→ What you are asked to do
A word-for-word copy of the listing is required, and it must contain no pictures.

→ Collected data

::::

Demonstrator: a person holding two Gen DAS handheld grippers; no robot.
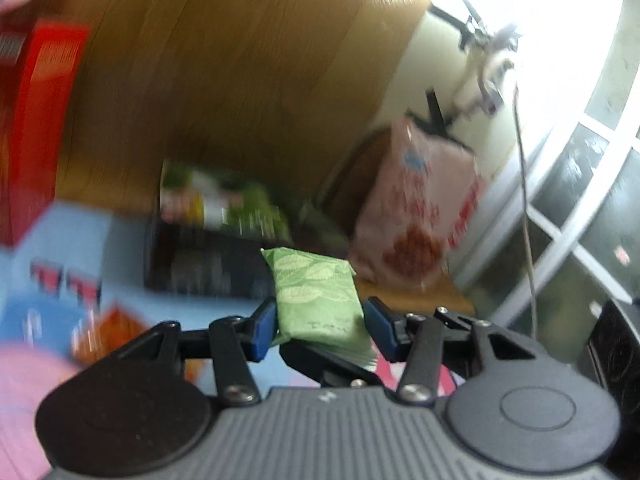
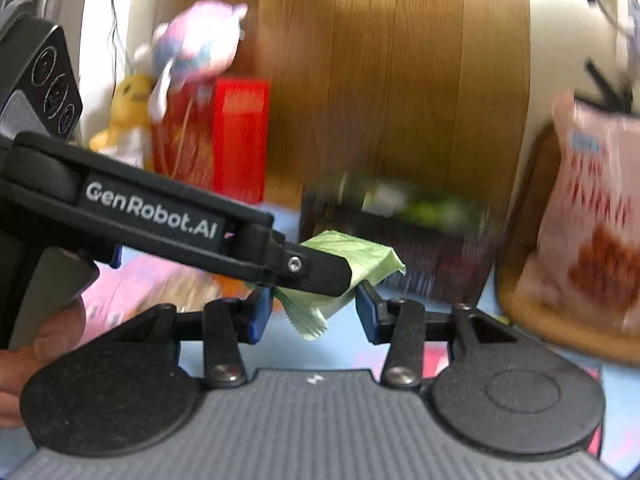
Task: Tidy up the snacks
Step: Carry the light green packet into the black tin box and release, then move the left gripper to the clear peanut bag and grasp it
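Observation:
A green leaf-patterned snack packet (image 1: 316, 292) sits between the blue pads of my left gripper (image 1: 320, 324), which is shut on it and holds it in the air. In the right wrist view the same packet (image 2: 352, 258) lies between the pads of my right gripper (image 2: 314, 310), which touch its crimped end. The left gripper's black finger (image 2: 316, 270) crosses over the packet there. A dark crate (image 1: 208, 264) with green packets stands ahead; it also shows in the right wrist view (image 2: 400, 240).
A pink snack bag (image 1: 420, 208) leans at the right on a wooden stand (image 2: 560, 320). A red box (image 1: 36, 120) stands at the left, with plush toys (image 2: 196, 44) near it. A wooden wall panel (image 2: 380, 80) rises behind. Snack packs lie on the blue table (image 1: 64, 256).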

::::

→ Answer to this problem
Demonstrator: a person holding two Gen DAS handheld grippers; no robot.
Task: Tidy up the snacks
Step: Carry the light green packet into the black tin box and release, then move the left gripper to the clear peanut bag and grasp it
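Observation:
A green leaf-patterned snack packet (image 1: 316, 292) sits between the blue pads of my left gripper (image 1: 320, 324), which is shut on it and holds it in the air. In the right wrist view the same packet (image 2: 352, 258) lies between the pads of my right gripper (image 2: 314, 310), which touch its crimped end. The left gripper's black finger (image 2: 316, 270) crosses over the packet there. A dark crate (image 1: 208, 264) with green packets stands ahead; it also shows in the right wrist view (image 2: 400, 240).
A pink snack bag (image 1: 420, 208) leans at the right on a wooden stand (image 2: 560, 320). A red box (image 1: 36, 120) stands at the left, with plush toys (image 2: 196, 44) near it. A wooden wall panel (image 2: 380, 80) rises behind. Snack packs lie on the blue table (image 1: 64, 256).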

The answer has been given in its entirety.